Two studies provided data on the circumcision status of male partners who were at risk of HIV infection. In both cases, the transmission risk was higher for men who were not circumcised, especially if they also had genital ulcer disease.

A few studies incorporated information on the source partner’s disease stage, focusing on early infection and late-stage disease, both periods when viral load is likely to be high.
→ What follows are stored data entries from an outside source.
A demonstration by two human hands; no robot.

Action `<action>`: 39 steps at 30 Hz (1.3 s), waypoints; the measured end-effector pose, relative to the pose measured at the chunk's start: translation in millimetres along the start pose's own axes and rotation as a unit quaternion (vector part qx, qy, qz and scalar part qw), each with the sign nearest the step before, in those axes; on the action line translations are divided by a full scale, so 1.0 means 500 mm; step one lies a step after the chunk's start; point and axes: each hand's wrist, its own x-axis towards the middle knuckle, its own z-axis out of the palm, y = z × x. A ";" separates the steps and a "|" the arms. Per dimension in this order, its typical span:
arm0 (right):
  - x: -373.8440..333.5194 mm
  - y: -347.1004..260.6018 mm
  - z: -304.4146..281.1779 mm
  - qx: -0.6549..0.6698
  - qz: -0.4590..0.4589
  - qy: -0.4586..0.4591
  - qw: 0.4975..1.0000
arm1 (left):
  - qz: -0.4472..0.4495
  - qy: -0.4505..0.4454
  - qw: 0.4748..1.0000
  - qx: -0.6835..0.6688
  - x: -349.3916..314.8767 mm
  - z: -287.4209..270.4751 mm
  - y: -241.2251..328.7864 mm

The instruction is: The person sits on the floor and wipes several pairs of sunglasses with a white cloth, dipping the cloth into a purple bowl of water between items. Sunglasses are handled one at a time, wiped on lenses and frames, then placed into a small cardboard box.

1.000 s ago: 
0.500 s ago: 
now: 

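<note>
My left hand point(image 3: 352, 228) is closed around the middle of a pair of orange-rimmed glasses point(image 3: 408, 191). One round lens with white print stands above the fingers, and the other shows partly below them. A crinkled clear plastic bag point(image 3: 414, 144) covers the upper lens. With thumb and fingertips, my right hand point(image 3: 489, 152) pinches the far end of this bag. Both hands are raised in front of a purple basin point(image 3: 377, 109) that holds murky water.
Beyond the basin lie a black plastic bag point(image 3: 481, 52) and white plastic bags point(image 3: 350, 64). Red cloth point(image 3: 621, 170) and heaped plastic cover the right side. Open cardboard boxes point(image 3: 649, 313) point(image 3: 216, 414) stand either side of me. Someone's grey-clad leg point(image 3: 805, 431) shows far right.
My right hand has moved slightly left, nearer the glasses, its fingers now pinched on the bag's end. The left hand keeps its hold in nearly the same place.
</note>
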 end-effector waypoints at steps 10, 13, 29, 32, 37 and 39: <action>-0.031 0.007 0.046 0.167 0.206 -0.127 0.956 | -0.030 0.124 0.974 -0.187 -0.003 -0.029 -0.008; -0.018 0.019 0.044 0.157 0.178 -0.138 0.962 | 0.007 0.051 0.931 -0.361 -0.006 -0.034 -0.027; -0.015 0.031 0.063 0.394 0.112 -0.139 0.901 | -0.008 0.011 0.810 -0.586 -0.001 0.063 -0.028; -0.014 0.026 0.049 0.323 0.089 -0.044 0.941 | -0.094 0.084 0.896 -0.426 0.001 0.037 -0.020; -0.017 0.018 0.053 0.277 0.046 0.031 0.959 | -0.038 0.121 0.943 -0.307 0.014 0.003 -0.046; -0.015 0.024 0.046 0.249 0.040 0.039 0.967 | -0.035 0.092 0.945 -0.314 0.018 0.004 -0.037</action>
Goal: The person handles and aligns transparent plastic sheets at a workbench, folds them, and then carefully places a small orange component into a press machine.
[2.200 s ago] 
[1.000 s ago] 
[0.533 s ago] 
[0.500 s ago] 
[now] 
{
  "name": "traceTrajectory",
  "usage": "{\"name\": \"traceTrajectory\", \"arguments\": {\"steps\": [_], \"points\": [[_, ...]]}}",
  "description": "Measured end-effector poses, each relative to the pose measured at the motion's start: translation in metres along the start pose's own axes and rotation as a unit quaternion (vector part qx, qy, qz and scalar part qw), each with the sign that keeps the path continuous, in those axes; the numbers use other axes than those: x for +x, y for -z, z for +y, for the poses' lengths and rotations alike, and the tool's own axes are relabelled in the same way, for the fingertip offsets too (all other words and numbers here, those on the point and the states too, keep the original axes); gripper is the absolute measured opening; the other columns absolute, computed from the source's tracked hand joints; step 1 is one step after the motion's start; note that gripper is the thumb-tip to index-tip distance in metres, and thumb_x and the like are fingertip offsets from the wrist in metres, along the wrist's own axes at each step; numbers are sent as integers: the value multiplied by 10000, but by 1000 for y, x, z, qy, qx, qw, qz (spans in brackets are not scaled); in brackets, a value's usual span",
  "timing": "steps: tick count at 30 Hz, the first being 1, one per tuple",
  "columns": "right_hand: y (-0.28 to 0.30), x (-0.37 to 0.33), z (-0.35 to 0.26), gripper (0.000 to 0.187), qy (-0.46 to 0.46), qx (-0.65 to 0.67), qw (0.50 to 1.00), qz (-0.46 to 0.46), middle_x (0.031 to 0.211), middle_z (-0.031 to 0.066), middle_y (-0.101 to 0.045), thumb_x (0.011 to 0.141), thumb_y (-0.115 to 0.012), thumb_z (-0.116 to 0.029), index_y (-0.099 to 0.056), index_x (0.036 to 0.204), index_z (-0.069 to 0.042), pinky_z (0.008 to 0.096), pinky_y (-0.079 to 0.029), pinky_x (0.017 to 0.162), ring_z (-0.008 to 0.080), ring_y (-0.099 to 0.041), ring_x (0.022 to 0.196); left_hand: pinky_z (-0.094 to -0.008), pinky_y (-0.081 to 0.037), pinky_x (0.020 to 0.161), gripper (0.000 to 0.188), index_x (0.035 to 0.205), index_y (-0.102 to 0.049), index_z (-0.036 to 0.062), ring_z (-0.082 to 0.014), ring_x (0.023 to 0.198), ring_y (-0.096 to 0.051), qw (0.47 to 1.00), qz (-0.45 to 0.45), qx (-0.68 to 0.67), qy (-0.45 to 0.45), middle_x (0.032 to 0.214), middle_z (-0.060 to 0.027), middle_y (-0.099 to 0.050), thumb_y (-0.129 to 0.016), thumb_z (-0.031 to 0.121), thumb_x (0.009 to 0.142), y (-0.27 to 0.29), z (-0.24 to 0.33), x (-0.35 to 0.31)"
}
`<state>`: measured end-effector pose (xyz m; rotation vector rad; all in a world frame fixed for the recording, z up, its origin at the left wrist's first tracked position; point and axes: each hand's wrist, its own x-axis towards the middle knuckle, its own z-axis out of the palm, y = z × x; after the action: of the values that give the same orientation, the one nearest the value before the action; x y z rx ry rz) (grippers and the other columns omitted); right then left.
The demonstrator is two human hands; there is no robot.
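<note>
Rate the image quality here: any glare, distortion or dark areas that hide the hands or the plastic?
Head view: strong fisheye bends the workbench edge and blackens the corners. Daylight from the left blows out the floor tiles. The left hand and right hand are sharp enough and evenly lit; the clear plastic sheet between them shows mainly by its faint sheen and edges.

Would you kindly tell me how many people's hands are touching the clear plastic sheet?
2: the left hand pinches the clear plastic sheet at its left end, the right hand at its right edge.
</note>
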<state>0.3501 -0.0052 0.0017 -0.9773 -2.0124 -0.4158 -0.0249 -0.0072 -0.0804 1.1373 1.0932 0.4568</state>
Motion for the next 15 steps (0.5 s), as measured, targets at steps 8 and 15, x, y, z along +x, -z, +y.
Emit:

With an asymptomatic partner, the per-act risk was 0.07%, compared to 0.66% at early stage (nine times higher), and 0.55% at late stage (seven times higher).

However, because few studies have been conducted in the past decade, no estimates of the transmission risk were specifically provided for a partner taking antiretroviral treatment.

Just two studies provided data on the risk of transmission from anal sex, and the pooled estimate was 1.7% per act (i.e. about once every 60 sexual acts). However the 95% confidence interval was wide: 0.32% to 8.9%.

Having conducted a similar meta-analysis a few months ago in the same journal, Kimberley Powers and colleagues argued that focusing on a single figure as the per-act risk of transmission is misleading and frequently leads to the risk of transmission being underestimated. In the context of sexually transmitted infections, lack of circumcision, anal sex, acute infection or late-stage infection, she argued that: "The heterosexual infectivity of HIV-1 might exceed the commonly cited value of 0.001 [0.1%, one in 1000] by more than an order of magnitude. The vast extent of the current epidemic is more easily understood in the context of these biological cofactors, which create a more favourable environment for HIV transmission."

For her part, Marie-Claude Boily suggests that a figure of 0.07% or 0.08% may "represent the average per-vaginal-sex-act transmission in the absence of cofactors, during the asymptomatic stage."

She also notes the methodological challenges of these studies, and suggests that better quantification of per-act infectivity could help epidemiologists predict future patterns of the HIV epidemic as well as contributing to the development of more effective prevention strategies.


Boily MC et al. Heterosexual risk of HIV-1 infection per sexual act: systematic review and meta-analysis of observational studies. The Lancet Infectious Diseases 9:118-129, 2009.

Powers KA et al. Rethinking the heterosexual infectivity of HIV-1: systematic review and meta-analysis. The Lancet Infectious Diseases 8: 553-563, 2008.